Nothing in the entries may differ when you return them.

Data section:
++++++++
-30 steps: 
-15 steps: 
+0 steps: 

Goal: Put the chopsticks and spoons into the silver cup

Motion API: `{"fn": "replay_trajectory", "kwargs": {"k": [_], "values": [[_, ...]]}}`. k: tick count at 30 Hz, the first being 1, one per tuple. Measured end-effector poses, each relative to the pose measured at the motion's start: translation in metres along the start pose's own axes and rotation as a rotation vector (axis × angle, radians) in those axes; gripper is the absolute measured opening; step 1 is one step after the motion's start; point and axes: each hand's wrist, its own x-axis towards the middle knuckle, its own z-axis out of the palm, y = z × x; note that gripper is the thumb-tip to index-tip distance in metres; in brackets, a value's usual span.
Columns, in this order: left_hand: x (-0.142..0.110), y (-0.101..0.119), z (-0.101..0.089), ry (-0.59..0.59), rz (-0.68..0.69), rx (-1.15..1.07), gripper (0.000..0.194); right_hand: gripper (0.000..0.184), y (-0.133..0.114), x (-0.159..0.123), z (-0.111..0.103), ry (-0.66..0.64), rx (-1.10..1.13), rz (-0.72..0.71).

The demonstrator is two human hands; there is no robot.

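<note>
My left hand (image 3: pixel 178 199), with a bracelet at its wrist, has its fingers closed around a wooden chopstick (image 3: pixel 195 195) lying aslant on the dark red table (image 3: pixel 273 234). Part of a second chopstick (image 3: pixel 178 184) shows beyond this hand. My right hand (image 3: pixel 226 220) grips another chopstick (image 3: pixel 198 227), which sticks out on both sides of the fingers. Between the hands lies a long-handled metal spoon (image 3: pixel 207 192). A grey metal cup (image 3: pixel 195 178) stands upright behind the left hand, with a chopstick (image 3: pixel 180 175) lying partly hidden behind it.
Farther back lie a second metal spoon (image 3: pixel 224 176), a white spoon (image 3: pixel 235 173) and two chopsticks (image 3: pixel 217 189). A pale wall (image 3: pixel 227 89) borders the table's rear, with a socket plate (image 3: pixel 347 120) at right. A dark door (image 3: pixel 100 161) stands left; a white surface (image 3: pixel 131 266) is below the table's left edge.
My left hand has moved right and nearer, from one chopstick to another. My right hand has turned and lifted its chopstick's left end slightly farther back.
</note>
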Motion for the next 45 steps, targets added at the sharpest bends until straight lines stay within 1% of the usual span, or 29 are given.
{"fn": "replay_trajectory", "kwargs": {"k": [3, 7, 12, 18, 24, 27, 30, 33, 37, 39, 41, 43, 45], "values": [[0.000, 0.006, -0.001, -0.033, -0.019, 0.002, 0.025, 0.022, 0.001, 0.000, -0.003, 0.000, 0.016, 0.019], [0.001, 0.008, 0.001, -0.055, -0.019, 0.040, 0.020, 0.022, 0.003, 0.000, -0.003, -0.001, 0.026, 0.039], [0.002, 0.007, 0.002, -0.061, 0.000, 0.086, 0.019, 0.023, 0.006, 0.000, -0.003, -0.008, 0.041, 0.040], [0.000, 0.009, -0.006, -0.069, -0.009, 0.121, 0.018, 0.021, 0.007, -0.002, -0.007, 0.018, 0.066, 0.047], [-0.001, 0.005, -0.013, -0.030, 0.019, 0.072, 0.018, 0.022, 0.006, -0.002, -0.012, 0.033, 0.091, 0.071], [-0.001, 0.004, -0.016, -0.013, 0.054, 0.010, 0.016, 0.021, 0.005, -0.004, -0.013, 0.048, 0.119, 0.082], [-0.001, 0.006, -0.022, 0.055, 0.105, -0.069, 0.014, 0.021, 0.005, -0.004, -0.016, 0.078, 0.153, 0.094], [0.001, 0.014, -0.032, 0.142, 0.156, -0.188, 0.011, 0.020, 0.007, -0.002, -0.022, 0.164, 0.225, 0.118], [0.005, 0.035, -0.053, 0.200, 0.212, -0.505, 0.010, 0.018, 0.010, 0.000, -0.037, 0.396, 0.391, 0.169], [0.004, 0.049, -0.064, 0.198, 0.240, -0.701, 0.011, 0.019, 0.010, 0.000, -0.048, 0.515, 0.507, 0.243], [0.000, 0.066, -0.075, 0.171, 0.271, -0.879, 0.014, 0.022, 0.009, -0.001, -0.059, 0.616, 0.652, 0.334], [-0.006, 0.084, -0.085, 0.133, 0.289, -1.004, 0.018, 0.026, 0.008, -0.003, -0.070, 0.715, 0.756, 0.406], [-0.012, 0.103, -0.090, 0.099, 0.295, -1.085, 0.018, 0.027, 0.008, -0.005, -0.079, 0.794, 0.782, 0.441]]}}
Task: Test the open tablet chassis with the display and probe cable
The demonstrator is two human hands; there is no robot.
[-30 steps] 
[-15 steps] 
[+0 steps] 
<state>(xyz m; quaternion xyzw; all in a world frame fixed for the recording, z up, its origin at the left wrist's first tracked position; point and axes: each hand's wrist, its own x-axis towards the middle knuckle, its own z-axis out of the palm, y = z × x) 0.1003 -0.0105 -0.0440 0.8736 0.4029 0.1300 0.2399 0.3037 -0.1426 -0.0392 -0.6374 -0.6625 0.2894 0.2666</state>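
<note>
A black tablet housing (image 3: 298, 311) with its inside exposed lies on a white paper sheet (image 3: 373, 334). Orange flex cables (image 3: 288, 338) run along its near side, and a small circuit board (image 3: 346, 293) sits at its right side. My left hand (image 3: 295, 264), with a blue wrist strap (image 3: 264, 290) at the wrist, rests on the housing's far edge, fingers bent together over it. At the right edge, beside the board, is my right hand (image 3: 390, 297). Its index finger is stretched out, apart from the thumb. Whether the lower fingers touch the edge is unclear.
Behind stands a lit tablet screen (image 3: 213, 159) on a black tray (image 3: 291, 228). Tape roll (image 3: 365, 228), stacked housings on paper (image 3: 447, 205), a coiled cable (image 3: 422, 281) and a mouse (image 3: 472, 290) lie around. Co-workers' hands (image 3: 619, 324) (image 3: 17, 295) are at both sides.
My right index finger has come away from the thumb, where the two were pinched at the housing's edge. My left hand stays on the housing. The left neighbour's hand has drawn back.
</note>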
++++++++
Result of this task:
-30 steps: 
-15 steps: 
+0 steps: 

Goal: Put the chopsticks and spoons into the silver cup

Motion API: `{"fn": "replay_trajectory", "kwargs": {"k": [_], "values": [[_, ...]]}}`. k: tick count at 30 Hz, the first being 1, one per tuple. Measured end-effector poses, each relative to the pose measured at the motion's start: translation in metres along the start pose's own axes and rotation as a rotation vector (axis × angle, radians) in those axes; gripper is the absolute measured opening; step 1 is one step after the motion's start; point and axes: each hand's wrist, its own x-axis towards the middle knuckle, its own z-axis out of the palm, y = z × x; note that gripper is the thumb-tip to index-tip distance in metres; in brackets, a value's usual span.
Columns, in this order: left_hand: x (-0.142..0.110), y (-0.101..0.119), z (-0.101..0.089), ry (-0.59..0.59), rz (-0.68..0.69), rx (-1.15..1.07), gripper (0.000..0.194); right_hand: gripper (0.000..0.184), y (-0.133..0.114), x (-0.159..0.123), z (-0.111..0.103), ry (-0.66..0.64), rx (-1.10..1.13), rz (-0.72..0.71).

The demonstrator is two human hands; there is no robot.

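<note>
My left hand (image 3: pixel 178 199), with a bracelet at its wrist, has its fingers closed around a wooden chopstick (image 3: pixel 195 195) lying aslant on the dark red table (image 3: pixel 273 234). Part of a second chopstick (image 3: pixel 178 184) shows beyond this hand. My right hand (image 3: pixel 226 220) grips another chopstick (image 3: pixel 198 227), which sticks out on both sides of the fingers. Between the hands lies a long-handled metal spoon (image 3: pixel 207 192). A grey metal cup (image 3: pixel 195 178) stands upright behind the left hand, with a chopstick (image 3: pixel 180 175) lying partly hidden behind it.
Farther back lie a second metal spoon (image 3: pixel 224 176), a white spoon (image 3: pixel 235 173) and two chopsticks (image 3: pixel 217 189). A pale wall (image 3: pixel 227 89) borders the table's rear, with a socket plate (image 3: pixel 347 120) at right. A dark door (image 3: pixel 100 161) stands left; a white surface (image 3: pixel 131 266) is below the table's left edge.
My left hand has moved right and nearer, from one chopstick to another. My right hand has turned and lifted its chopstick's left end slightly farther back.
</note>
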Motion for the next 45 steps, targets added at the sharpest bends until straight lines stay within 1% of the usual span, or 29 are given.
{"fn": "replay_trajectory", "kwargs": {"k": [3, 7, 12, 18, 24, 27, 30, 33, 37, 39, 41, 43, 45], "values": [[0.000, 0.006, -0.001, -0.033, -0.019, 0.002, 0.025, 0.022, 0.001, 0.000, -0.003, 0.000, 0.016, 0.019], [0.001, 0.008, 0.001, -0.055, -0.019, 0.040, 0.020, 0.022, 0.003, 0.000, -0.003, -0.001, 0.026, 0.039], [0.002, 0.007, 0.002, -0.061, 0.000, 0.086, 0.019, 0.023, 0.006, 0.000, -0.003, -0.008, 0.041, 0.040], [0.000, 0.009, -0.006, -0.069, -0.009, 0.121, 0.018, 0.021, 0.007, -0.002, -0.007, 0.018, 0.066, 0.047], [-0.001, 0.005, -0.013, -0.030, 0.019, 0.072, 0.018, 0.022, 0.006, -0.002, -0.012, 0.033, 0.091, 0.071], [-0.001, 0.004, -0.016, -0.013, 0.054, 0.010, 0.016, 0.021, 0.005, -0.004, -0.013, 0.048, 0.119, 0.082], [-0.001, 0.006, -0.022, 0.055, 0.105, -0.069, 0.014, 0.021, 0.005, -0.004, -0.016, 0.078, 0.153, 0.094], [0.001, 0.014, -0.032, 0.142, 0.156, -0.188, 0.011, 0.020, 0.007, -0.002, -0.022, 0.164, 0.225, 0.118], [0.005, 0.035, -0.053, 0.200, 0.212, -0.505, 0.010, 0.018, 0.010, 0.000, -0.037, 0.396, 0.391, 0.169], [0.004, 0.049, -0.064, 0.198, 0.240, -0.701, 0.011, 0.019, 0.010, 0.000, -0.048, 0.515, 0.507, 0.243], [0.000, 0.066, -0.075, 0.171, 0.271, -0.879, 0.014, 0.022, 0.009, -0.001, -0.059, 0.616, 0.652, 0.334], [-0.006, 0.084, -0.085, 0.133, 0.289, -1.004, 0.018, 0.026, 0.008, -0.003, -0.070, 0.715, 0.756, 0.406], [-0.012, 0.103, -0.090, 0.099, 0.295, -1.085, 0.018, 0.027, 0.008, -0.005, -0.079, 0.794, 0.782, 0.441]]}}
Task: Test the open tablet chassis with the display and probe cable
The demonstrator is two human hands; there is no robot.
[-30 steps] 
[-15 steps] 
[+0 steps] 
<state>(xyz m; quaternion xyzw; all in a world frame fixed for the recording, z up, its origin at the left wrist's first tracked position; point and axes: each hand's wrist, its own x-axis towards the middle knuckle, its own z-axis out of the palm, y = z × x) 0.1003 -0.0105 -0.0440 0.8736 0.4029 0.1300 0.2399 0.3037 -0.1426 -0.0392 -0.6374 -0.6625 0.2894 0.2666</state>
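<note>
A black tablet housing (image 3: 298, 311) with its inside exposed lies on a white paper sheet (image 3: 373, 334). Orange flex cables (image 3: 288, 338) run along its near side, and a small circuit board (image 3: 346, 293) sits at its right side. My left hand (image 3: 295, 264), with a blue wrist strap (image 3: 264, 290) at the wrist, rests on the housing's far edge, fingers bent together over it. At the right edge, beside the board, is my right hand (image 3: 390, 297). Its index finger is stretched out, apart from the thumb. Whether the lower fingers touch the edge is unclear.
Behind stands a lit tablet screen (image 3: 213, 159) on a black tray (image 3: 291, 228). Tape roll (image 3: 365, 228), stacked housings on paper (image 3: 447, 205), a coiled cable (image 3: 422, 281) and a mouse (image 3: 472, 290) lie around. Co-workers' hands (image 3: 619, 324) (image 3: 17, 295) are at both sides.
My right index finger has come away from the thumb, where the two were pinched at the housing's edge. My left hand stays on the housing. The left neighbour's hand has drawn back.
</note>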

That concludes the answer to the exercise.